Development of a nonintegrating Rev-dependent lentiviral vector carrying diphtheria toxin A chain and human TRAF6 to target HIV reservoirs

Abstract

Persistence of HIV despite highly active antiretroviral therapy (HAART) is a lasting challenge to virus eradication. To develop a strategy complementary to HAART, we constructed a series of Rev-dependent lentiviral vectors carrying diphtheria toxin A chain (DT-A) and its attenuated mutants, as well as human TRAF6. Expression of these suicide genes following delivery through viral particles is dependent on Rev, which exists only in infected cells. Among these toxins, DT-A has been known to trigger cell death with as little as a single molecule, whereas two of the attenuated mutants in this study, DT-A(176) and DT-A(ΔN), were well-tolerated by cells at low levels. TRAF6 induced apoptosis only with persistent overexpression. Thus, these suicide genes, which induce cell death at different expression levels, offer a balance between efficacy and safety.

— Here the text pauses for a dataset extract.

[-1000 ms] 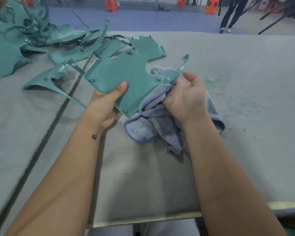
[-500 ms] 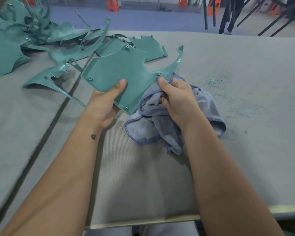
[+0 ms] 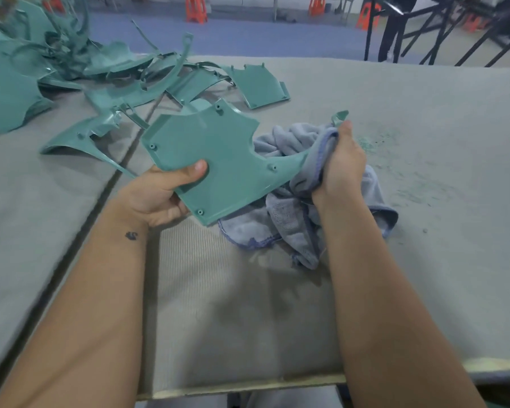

To minimize possible mutagenesis introduced by retroviral integration in non-target cells, we further developed a non-integrating Rev-dependent (NIRD) lentiviral vector to deliver these genes. In addition, we constructed a DT-A-resistant human cell line by introducing a human elongation factor 2 (EF-2) mutant into HEK293T cells. This allowed us to manufacture the first high-titer NIRD lentiviral particles carrying DT-A to target HIV-positive cells.